While many groaned over another AAA studio making yet another online co-op game, “Redfall” did have something to catch eyes: vampires and kickass powers. But the more Xbox showed off Arkane Austin’s new toy, the worse it looked, and it got even worse than that at launch. “Redfall” was released with a myriad of bugs ranging from AI failing to properly detect players to parts of the environment not even loading in. It wasn’t awful enough to render it unplayable, but it was abysmal enough for the game to be the butt of so many jokes, especially jabs made at Xbox. Arkane Austin would be one of four studios Xbox would shut down in May 2024. “Redfall” got its final update shortly after, adding in offline support.

#2: “Overwatch 2” (2022)


“Overwatch 2” may have a playerbase today, but Blizzard burned many, many players just by developing it. The original “Overwatch” was already considered by many to be perfect the way it was. The only problem was Blizzard quitting on it after adding one final character in April 2020. So, if “Overwatch 2” is a necessary push forward, it’s gotta have new maps and game modes, right? Nope. It’s the exact same game save for teams consisting of five players instead of six, some character redesigns, and maps taking place at different times of the day than they did before. Cool, so in other words, we killed the original game just to move the light source, apply different filters, and take a player away from both teams. Makes sense.

#1: “Marvel’s Avengers” (2020)


Much like “Redfall”, “Avengers” looked worse and worse the more Crystal Dynamics and Square Enix showed the game.
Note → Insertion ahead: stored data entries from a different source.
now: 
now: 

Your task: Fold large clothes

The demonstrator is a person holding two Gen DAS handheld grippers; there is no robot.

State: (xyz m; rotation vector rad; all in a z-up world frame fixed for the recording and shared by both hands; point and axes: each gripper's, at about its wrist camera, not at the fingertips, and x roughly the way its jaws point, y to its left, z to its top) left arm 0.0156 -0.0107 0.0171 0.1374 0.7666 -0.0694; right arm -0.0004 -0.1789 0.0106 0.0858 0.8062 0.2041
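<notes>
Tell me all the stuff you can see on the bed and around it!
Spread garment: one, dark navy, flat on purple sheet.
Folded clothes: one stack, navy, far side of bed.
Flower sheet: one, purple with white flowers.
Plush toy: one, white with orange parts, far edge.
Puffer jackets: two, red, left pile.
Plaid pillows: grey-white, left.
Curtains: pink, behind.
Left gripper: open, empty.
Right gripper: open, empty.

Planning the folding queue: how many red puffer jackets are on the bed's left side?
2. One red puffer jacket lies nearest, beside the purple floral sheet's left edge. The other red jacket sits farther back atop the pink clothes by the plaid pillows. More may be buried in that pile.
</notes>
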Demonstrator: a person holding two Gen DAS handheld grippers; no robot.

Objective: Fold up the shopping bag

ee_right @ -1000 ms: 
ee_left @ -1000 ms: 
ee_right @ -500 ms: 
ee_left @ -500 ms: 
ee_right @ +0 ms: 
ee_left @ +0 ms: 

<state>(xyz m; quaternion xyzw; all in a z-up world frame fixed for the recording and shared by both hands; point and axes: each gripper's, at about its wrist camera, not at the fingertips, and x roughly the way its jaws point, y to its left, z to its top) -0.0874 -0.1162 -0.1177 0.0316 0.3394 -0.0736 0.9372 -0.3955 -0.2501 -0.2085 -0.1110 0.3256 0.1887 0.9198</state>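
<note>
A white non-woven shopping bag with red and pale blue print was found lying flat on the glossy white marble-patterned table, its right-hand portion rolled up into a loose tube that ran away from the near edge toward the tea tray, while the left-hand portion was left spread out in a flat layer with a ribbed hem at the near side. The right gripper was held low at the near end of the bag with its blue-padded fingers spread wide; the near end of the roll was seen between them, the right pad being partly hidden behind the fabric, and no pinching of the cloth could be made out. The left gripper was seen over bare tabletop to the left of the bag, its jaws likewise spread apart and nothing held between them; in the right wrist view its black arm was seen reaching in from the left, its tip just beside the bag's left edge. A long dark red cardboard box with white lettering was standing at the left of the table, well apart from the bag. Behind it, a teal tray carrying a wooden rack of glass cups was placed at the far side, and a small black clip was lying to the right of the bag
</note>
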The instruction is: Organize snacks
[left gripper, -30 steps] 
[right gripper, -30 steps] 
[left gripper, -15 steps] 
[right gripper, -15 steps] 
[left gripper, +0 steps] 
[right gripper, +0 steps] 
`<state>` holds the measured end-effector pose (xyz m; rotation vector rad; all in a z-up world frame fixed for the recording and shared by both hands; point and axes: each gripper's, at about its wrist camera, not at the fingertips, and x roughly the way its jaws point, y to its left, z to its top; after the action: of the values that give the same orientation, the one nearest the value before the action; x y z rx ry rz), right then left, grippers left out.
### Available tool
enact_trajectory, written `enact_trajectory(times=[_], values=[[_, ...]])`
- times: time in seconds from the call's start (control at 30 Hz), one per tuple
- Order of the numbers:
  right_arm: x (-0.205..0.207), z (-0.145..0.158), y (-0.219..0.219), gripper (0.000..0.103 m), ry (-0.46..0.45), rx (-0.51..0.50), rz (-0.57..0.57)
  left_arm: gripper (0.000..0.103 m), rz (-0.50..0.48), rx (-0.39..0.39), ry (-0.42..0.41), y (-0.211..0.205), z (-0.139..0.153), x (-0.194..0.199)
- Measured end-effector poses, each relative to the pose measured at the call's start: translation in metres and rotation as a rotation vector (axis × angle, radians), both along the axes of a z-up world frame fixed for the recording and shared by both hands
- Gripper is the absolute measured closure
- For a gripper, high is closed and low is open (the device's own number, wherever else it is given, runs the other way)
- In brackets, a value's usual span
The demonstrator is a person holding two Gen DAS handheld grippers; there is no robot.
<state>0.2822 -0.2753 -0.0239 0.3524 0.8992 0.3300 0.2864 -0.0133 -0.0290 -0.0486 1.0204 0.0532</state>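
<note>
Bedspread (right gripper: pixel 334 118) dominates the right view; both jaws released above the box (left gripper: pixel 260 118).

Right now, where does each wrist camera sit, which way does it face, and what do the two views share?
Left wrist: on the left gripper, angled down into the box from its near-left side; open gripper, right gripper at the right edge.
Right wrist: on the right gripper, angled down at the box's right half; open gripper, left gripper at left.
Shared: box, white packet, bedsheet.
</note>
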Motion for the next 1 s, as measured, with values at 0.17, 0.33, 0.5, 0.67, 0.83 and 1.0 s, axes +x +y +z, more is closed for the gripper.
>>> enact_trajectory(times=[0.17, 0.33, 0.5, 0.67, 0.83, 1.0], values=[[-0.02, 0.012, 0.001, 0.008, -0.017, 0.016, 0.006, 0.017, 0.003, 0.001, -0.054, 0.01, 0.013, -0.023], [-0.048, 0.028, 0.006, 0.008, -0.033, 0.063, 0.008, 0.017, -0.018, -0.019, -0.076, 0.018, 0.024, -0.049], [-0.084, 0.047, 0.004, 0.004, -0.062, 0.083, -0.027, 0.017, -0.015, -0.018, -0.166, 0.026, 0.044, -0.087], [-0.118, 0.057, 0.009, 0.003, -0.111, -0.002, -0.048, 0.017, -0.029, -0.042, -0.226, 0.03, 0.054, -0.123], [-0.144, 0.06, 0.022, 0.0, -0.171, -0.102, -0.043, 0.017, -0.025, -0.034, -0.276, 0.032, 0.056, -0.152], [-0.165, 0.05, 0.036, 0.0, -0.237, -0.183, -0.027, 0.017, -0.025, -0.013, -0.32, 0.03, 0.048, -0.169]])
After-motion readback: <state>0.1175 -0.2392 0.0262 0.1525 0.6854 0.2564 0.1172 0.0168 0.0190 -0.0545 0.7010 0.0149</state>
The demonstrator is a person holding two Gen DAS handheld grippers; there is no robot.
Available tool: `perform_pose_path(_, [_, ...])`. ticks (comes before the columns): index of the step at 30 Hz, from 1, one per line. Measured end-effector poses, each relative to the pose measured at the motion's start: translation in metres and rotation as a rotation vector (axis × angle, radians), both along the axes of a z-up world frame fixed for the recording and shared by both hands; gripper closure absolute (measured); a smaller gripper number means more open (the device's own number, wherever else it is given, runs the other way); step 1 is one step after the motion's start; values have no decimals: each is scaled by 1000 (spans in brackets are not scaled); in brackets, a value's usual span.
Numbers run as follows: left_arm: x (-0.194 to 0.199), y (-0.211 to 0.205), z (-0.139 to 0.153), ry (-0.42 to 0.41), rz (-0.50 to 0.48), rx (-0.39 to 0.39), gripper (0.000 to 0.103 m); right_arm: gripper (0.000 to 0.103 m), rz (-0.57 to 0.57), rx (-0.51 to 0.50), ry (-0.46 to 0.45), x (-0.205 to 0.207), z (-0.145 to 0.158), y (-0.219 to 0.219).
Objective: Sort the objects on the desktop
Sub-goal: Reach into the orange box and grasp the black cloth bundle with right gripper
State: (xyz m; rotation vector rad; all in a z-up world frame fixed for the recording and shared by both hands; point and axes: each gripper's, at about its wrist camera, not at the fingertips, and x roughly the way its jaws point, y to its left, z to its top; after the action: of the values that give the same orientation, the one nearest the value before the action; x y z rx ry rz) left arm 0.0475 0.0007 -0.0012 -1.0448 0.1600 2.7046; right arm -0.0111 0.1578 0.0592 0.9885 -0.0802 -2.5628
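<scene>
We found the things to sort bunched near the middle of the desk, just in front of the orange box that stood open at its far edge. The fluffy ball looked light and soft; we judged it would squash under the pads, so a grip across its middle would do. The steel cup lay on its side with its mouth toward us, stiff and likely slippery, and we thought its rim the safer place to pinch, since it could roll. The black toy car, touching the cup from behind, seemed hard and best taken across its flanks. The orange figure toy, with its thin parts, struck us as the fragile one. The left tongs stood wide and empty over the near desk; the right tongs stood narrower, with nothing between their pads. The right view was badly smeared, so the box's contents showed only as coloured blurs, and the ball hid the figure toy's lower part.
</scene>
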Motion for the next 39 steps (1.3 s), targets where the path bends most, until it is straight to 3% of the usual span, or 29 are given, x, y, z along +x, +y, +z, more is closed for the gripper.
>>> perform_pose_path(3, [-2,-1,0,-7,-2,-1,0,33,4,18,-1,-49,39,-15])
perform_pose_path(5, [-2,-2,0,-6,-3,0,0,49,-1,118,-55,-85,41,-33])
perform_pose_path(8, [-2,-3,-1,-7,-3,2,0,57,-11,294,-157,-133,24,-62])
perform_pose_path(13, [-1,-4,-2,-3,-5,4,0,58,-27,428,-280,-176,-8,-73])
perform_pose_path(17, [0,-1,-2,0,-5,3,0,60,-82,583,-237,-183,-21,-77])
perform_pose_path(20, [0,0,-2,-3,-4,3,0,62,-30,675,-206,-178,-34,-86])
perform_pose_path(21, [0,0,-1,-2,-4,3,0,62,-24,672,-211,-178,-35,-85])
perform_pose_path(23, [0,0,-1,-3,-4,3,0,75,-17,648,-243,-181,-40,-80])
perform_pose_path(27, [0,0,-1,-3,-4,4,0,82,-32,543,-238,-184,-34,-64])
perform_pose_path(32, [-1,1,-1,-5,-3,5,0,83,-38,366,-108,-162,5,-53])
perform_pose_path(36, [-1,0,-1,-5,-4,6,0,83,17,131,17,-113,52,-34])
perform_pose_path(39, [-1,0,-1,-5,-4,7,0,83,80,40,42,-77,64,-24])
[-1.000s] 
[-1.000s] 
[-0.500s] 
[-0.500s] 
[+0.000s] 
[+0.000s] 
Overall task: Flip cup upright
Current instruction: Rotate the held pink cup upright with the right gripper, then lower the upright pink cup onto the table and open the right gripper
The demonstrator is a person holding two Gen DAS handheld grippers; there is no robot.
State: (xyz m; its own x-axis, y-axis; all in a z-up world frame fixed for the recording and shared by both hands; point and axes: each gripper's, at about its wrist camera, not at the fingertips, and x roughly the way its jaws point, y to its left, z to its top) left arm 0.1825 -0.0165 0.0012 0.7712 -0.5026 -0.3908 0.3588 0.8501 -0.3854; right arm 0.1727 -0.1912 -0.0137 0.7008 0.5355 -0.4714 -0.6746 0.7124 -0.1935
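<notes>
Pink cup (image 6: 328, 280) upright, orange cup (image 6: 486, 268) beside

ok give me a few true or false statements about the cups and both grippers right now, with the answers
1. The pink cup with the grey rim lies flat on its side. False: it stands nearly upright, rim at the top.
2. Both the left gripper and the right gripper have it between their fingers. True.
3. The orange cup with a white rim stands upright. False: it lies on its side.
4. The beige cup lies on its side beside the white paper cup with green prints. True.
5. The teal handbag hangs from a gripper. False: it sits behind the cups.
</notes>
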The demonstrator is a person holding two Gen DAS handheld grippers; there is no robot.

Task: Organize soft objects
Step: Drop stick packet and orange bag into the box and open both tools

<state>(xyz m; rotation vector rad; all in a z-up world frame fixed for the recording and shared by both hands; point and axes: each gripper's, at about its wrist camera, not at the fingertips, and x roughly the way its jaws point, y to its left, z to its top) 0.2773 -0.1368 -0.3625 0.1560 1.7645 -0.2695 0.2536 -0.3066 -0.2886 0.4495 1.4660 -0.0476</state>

Unlike “Redfall”, the waft of “Avengers” was a lot more present in the months leading up to launch. All they had to do was make an exciting game starring Captain America, Iron Man, Thor, the Hulk, and whoever else they wanted to add in. What they gave us was a live service game with a horrible monetization scheme, a bland story, mundane combat, and a total lack of enemy variety. Throw in arbitrary RPG mechanics like “power levels” and gear, and what you were left with was a game that wanted more money from you for very little effort. Square Enix would eat a sixty-million-dollar loss from this game and would sell off Crystal Dynamics to Embracer Group in 2022. “Marvel’s Avengers” was marked down to five bucks several times after launch before getting delisted from digital storefronts in September 2023.